Labour cannot be accused of not knowing what it is doing. Labour leader Eamon Gilmore told his just concluded party delegate conference that the coalition would mean strikes and protests and ‘having to walk through a forest of placards’. The party responded with an 85 per cent vote by the delegates to form the coalition.

The coalition partners have agreed to carry on with the economic austerity programme imposed by Fianna Fail for the next four years, that is the already decided wage cuts, pension, benefit and health cuts, including the abolition of the Health and Safety Executive (HSE). They will have to find three billion euros of cuts for next year.

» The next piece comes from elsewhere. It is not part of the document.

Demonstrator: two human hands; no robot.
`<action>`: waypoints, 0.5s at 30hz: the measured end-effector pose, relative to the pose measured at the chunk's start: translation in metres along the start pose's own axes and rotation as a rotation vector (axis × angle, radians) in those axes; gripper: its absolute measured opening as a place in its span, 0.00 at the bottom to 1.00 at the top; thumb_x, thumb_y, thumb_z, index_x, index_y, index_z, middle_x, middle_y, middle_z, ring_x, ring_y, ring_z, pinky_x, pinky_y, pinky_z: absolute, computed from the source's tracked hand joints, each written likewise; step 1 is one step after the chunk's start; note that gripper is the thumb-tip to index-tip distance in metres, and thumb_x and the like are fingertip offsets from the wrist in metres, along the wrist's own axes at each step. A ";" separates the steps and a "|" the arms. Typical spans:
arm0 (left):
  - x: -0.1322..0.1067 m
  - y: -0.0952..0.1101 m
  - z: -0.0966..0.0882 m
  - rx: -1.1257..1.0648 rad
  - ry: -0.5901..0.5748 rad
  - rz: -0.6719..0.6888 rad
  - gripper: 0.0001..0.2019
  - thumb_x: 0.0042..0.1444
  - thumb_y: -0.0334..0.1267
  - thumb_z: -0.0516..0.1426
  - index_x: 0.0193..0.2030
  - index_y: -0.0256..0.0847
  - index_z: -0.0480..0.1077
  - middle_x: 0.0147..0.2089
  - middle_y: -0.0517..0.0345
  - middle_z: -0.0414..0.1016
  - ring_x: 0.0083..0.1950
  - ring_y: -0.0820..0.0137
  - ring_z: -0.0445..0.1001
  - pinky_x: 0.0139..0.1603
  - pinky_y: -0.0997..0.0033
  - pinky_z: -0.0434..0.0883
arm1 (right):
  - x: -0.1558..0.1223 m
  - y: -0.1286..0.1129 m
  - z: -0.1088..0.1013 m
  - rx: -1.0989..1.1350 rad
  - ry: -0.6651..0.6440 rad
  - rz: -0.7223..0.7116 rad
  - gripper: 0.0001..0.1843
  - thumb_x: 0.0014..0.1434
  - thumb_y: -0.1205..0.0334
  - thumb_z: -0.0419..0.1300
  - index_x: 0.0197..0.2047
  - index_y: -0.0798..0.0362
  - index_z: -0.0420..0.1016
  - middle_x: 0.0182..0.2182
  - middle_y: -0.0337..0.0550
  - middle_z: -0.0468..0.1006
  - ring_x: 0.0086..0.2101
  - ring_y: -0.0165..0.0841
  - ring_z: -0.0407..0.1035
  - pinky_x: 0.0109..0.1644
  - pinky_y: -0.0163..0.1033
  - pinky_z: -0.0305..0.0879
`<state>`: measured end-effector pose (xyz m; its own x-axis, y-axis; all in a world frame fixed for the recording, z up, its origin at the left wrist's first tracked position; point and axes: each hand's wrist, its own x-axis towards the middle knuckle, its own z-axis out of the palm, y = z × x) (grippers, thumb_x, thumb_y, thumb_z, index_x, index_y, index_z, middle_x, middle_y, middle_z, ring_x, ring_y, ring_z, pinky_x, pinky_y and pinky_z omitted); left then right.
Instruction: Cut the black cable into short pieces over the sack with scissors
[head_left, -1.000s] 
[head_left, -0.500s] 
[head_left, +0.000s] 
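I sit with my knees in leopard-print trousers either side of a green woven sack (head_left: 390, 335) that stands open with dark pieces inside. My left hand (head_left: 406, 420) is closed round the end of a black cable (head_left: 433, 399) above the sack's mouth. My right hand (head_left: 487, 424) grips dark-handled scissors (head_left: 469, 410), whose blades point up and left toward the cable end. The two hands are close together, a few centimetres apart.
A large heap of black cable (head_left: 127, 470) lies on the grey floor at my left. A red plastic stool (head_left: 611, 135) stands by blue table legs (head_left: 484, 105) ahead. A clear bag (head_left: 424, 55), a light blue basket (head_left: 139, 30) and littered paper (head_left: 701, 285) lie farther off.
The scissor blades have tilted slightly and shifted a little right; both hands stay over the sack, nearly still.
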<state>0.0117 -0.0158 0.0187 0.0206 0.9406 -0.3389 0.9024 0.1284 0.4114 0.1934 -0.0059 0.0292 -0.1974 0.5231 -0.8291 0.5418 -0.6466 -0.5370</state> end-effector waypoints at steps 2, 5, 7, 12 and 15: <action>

The coalition document reads: ‘We believe that it is appropriate, in order to enhance international credibility to stick to the aggregate adjustment assessment as set out in the National Recovery Plan for the combined period 2011-2012. In preparation for Budget 2013 we will review the progress on deficit reduction and draw up a plan which will achieve the objective of reaching the three per cent GDP target by 2015.’

On top of this betrayal the new coalition is now pledged to impose a housing tax that is estimated will cost up to 2000 euros a year, as well as hated water charges via installing water meters in every household in Ireland – a land which contains great inland lakes, is surrounded by water and enjoys a justified reputation for wet weather.

The new coalition is pledged to sack 21,000 public sector workers by 2014, with a further 4,000 to go by 2015. This is despite there already being over 450,000 unemployed in the Republic!

The pledge to reduce the fiscal deficit to three per cent of GDP by 2015 will require truly massive cuts, and privatisations of state assets.

The message is if you want a job emigrate!

This is being spelt out to everybody including the country’s nurses.

As many as 80 per cent of new nurses face the sack after graduation, and have been told that there are no career prospects for them in Ireland and should consider emigration.

Last month 3,000 student nurses marched to the Department of Health in Dublin to protest against the previous coalition’s plans, which the Fine Gael-Labour coalition are to honour, to make them work for nothing!

This is the coalition that says that it is going to take on Merkel and the European Central Bank to force them to reduce the interest rate on the 80bn euros of loans that the working class must pay back to the ECB from its current 5.8 per cent.

Irish workers are already furious with the class arrogance of the ECB. It has publicly stated that what the Irish workers want means nothing, and that the deal is between the ECB and the Irish parliament, and cannot be renegotiated.

The only way forward for Irish workers is to make the trade unions call a general strike, to lead the country into bringing down the coalition, to bring in a workers and small farmers government that will cancel all debts to the ECB and the other banks, and expropriate the bankers and the bosses to bring in the basis of socialism.

The Irish workers must unite with the working class of Greece, France, Germany and the other EU states to bring down the ECB and the EU of the bankers and bosses and go forward to the Socialist United States of Europe.